▸ **What the exercise asks**
The response must reproduce every record below without alteration.

▸ **Given records**
•••

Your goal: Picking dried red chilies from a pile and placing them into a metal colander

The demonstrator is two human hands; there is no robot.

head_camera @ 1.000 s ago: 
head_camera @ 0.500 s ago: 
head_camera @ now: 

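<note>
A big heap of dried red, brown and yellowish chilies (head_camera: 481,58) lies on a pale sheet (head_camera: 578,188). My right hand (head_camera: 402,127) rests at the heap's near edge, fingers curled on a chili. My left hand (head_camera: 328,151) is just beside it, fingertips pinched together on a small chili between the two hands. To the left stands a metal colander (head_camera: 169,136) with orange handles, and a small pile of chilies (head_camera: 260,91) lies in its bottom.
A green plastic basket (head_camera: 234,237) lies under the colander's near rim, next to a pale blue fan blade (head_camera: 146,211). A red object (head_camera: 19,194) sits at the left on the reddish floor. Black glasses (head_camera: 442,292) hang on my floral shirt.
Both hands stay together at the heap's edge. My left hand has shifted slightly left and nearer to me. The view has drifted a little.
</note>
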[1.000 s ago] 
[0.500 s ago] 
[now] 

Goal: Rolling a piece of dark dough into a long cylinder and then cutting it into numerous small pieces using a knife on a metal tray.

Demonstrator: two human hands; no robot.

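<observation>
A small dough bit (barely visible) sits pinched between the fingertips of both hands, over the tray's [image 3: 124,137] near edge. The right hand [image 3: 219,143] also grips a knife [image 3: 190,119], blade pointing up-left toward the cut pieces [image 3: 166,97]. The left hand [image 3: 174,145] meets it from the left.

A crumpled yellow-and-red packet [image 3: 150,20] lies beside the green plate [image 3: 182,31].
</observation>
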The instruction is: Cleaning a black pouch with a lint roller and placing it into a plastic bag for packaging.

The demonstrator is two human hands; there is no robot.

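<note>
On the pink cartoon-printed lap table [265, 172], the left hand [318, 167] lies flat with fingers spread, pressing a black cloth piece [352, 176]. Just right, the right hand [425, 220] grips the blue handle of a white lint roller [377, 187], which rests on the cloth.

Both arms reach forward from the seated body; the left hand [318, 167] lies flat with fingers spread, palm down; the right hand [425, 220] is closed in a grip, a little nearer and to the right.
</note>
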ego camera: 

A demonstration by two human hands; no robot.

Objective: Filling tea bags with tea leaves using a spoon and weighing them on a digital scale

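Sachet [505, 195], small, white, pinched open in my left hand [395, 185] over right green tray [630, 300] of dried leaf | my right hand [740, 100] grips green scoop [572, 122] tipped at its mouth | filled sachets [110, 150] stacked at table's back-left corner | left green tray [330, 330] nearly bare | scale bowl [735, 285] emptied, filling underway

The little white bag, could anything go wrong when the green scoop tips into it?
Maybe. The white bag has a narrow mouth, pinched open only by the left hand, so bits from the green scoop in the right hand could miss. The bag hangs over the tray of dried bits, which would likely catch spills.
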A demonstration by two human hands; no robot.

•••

▸ **Response area**
Your goal: Picking dried red chilies from a pile and placing them into a metal colander

The demonstrator is two human hands; there is no robot.

head_camera @ 1.000 s ago: 
head_camera @ 0.500 s ago: 
head_camera @ now: 

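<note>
A big heap of dried red, brown and yellowish chilies (head_camera: 481,58) lies on a pale sheet (head_camera: 578,188). My right hand (head_camera: 402,127) rests at the heap's near edge, fingers curled on a chili. My left hand (head_camera: 328,151) is just beside it, fingertips pinched together on a small chili between the two hands. To the left stands a metal colander (head_camera: 169,136) with orange handles, and a small pile of chilies (head_camera: 260,91) lies in its bottom.
A green plastic basket (head_camera: 234,237) lies under the colander's near rim, next to a pale blue fan blade (head_camera: 146,211). A red object (head_camera: 19,194) sits at the left on the reddish floor. Black glasses (head_camera: 442,292) hang on my floral shirt.
Both hands stay together at the heap's edge. My left hand has shifted slightly left and nearer to me. The view has drifted a little.
</note>
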[1.000 s ago] 
[0.500 s ago] 
[now] 

Goal: Rolling a piece of dark dough into a long cylinder and then cutting it into numerous small pieces using a knife on a metal tray.

Demonstrator: two human hands; no robot.

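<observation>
A small dough bit (barely visible) sits pinched between the fingertips of both hands, over the tray's [image 3: 124,137] near edge. The right hand [image 3: 219,143] also grips a knife [image 3: 190,119], blade pointing up-left toward the cut pieces [image 3: 166,97]. The left hand [image 3: 174,145] meets it from the left.

A crumpled yellow-and-red packet [image 3: 150,20] lies beside the green plate [image 3: 182,31].
</observation>
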The instruction is: Cleaning a black pouch with a lint roller and placing it into a plastic bag for packaging.

The demonstrator is two human hands; there is no robot.

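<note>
On the pink cartoon-printed lap table [265, 172], the left hand [318, 167] lies flat with fingers spread, pressing a black cloth piece [352, 176]. Just right, the right hand [425, 220] grips the blue handle of a white lint roller [377, 187], which rests on the cloth.

Both arms reach forward from the seated body; the left hand [318, 167] lies flat with fingers spread, palm down; the right hand [425, 220] is closed in a grip, a little nearer and to the right.
</note>
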ego camera: 

A demonstration by two human hands; no robot.

Objective: Filling tea bags with tea leaves using a spoon and weighing them on a digital scale

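Sachet [505, 195], small, white, pinched open in my left hand [395, 185] over right green tray [630, 300] of dried leaf | my right hand [740, 100] grips green scoop [572, 122] tipped at its mouth | filled sachets [110, 150] stacked at table's back-left corner | left green tray [330, 330] nearly bare | scale bowl [735, 285] emptied, filling underway

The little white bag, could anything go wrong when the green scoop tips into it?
Maybe. The white bag has a narrow mouth, pinched open only by the left hand, so bits from the green scoop in the right hand could miss. The bag hangs over the tray of dried bits, which would likely catch spills.
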A demonstration by two human hands; no robot.

The exercise has been answered completely.